Sector Rotation Strategy
Positional traders shift their investments between sectors through sector rotation based on the changing economic landscape. By keeping a close eye on macroeconomic indicators, they anticipate which sectors are set to thrive in the medium to long term.
For example, if traders sense a recession, they move their investments into defensive sectors like healthcare, which tend to remain stable in tough times. Later, when the skies clear and the economy begins to grow, they shift gears and invest in more cyclical sectors, like technology, to ride the wave of economic expansion. This strategy is all about being in the right place at the right time, with the right sector.
Unlock the Power of Positional Trading with Elearnmarkets
Positional trading is perfect for those who prefer a less stressful approach than intraday or swing trading. However, it requires a solid understanding of company fundamentals and learning technical analysis.
If you’re a beginner looking to master these skills, Elearnmarkets has you covered. With expert-led courses, masterclasses, and mentorship programs, we make financial education accessible, helping you confidently navigate your positional trading journey.
Frequently Asked Questions
- Which timeframe is best for positional trading?
In positional trading, the best time frame for a trader depends on his/her strategy and risk appetite. Some of the most frequently used time frames by such traders are 60 mins charts, Daily charts, and Weekly charts, depending on whether the position will be held for a short term (days), medium term (weeks) or long term (months).
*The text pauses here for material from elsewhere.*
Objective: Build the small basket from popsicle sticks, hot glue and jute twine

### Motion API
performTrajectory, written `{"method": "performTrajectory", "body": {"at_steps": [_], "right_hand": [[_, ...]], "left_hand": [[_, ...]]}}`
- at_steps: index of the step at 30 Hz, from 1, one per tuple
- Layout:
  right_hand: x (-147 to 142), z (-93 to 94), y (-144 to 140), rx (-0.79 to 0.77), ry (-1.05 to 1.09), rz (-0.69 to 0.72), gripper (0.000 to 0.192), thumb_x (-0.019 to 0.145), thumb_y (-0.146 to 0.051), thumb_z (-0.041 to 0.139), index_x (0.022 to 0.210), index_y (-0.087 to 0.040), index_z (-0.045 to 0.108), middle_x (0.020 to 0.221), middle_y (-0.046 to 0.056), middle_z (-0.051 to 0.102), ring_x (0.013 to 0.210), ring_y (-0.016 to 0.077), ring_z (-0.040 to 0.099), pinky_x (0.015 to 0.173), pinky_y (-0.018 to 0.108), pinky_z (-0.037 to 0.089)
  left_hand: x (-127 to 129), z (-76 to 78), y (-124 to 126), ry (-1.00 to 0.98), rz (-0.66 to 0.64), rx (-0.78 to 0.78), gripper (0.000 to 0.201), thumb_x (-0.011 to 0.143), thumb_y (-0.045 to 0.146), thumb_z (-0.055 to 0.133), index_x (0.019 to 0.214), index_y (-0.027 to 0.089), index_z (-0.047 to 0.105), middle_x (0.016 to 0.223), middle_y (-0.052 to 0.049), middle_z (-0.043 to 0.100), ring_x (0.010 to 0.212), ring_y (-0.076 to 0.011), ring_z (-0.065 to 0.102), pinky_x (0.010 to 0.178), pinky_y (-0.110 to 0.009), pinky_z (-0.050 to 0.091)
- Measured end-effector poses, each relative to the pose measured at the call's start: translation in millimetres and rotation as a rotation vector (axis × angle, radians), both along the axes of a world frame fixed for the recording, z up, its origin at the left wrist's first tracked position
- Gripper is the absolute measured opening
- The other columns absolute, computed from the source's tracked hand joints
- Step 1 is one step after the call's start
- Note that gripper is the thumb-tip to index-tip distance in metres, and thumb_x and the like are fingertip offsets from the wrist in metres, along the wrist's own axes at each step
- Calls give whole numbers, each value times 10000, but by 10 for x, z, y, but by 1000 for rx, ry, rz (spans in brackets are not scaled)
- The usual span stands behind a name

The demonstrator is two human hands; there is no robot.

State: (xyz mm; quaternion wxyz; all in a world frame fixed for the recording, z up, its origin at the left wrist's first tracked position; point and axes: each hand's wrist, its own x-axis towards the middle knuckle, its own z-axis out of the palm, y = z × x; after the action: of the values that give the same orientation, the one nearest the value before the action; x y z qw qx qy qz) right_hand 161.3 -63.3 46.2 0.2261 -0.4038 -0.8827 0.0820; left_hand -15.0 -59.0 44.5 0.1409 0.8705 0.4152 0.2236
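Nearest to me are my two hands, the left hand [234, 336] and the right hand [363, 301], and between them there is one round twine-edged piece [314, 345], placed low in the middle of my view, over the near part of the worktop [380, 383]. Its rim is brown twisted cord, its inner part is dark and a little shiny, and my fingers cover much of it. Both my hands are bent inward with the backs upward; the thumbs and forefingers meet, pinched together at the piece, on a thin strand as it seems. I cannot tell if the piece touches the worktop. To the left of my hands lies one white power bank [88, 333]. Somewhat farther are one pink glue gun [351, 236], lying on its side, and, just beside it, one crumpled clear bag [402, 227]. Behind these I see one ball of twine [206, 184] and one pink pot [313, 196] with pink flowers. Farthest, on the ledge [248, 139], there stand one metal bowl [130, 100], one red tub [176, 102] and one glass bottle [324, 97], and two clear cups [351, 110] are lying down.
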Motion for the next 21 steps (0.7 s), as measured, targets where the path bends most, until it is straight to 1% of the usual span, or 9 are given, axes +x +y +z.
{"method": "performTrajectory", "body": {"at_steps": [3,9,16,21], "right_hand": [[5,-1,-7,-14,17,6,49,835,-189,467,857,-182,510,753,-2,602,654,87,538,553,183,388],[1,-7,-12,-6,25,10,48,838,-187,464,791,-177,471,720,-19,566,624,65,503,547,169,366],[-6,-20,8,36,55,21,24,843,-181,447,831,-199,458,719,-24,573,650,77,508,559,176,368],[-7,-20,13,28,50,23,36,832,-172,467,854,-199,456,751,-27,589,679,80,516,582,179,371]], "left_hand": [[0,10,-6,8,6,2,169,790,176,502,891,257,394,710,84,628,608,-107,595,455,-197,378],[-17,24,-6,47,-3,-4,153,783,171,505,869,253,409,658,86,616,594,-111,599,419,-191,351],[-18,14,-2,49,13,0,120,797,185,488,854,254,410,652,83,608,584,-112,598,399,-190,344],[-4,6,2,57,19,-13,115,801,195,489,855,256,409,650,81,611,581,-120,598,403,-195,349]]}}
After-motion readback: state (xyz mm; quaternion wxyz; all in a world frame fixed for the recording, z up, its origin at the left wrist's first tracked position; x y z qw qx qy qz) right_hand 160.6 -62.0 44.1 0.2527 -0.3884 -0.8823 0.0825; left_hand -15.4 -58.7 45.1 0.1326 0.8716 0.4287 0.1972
- Is positional or intraday better?
The better option between positional and intraday trading depends on how much risk you can take and how much time you can dedicate to trading.
Intraday traders focus on short-term data, charts, and the latest news to make quick decisions throughout the day. Positional traders, on the other hand, look more at the long-term fundamentals of a company to decide when to buy or sell. They still use charts to figure out the best times to enter and exit, but they don’t have to track the market constantly.
This makes positional trading more flexible and manageable for people who don’t want to dedicate all their time to trading.
- Is positional trading risky?
One of the biggest risks associated with positional trading is trend reversal. Unexpected reversals in price trends can lead to sudden, substantial loss. However, this trading strategy is far less risky than intraday trading as positional traders are not bound by time – they are protected from the daily price fluctuations.